Enough.

“The leech has two daughters.
‘Give! Give!’ they cry.
“There are three things that are never satisfied,
four that never say, ‘Enough!’:
the grave, the barren womb,
land, which is never satisfied with water,
and fire, which never says, ‘Enough!’ Proverb 30:15-16

Enough (def) occurring in such quantity, quality, or scope as to fully meet demands, needs, or expectations in or to a degree or quantity that satisfies or that is sufficient or necessary for satisfaction : SUFFICIENTLY

Enough. It’s my key word right now. A complex idea that can go down a lot of rambling rabbit trails. I’ve said it selfishly and sinfully when my flesh is screaming. I’ve prayed for it, needy and poor in spirit when I’ve found humility. I’m soul sick because I have more than enough of what really doesn’t matter and not enough of what I know I need. I’ve debated it aloud, on paper and spiritually silent. Enough…have you been there?

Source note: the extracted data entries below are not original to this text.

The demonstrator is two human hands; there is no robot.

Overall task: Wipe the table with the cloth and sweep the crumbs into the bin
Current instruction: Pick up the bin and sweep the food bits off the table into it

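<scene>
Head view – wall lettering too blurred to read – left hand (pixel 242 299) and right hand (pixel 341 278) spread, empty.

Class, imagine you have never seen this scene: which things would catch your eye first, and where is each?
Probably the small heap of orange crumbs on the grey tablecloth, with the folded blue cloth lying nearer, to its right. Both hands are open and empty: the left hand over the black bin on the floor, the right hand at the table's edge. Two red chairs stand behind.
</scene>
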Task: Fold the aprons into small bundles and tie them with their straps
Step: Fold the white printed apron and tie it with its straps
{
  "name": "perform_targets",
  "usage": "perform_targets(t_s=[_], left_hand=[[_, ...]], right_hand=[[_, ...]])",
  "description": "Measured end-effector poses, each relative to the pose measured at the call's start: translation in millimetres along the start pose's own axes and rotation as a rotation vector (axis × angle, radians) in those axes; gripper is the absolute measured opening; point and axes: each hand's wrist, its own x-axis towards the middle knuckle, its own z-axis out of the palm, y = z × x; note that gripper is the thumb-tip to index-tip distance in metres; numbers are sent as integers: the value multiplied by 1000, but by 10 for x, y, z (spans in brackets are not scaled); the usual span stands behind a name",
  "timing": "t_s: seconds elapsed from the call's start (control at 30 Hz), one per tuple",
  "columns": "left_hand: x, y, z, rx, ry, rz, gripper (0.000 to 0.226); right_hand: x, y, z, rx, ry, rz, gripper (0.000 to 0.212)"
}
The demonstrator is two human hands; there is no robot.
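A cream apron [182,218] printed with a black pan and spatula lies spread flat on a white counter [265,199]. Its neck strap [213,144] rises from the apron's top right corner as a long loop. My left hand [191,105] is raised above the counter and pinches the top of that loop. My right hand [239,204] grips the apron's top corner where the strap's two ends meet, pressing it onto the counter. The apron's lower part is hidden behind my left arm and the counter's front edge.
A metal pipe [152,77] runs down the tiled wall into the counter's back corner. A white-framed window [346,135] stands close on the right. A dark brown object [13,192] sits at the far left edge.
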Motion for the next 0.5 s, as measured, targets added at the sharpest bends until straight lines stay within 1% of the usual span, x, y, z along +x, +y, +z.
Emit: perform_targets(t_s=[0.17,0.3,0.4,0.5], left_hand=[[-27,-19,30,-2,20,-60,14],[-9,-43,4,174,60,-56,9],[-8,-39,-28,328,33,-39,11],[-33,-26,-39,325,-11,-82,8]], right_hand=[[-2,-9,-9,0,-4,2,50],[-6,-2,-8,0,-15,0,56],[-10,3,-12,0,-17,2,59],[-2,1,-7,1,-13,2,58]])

“ENOUGH!” screamed with authority tells us all we need to know about another person’s limits, they’ve reached them. They’ve had all they can take of something. It’s the irritated proverbial cry, ‘Uncle’ that’s gritted out or gasped depending on the ‘something’.

“Haven’t you had enough?” The tone in the question inquiries of our greed. Do we really need still more? Haven’t we been satisfied yet? I mean look at all you’ve had. Will it ever be enough?

“Is it enough?” is the query that seeks balance. A little more to gain-a little less to give. Enough salt in the stew. Enough off the top. More wine? Less stress.

“I have enough!” is the exclamation of joy when we’ve done enough to pass the test. We made the grade, found our way, paid the debt.

“There might not be enough,” is the warning that reminds us to hold back and only take the portion that we really need. We give up our seat and stand. Our rights for God’s glory.

“Am I enough?” is the question poised after we’ve performed. Have we personally shown the mastery sufficient or necessary to satisfy the demand. Will we get the job, make the team, earn the promotion.

“Will I have enough?” is the accounting inquiry to determine that inputs will satisfy the outputs. Enough money. Enough strength. Enough resilience. Enough endurance.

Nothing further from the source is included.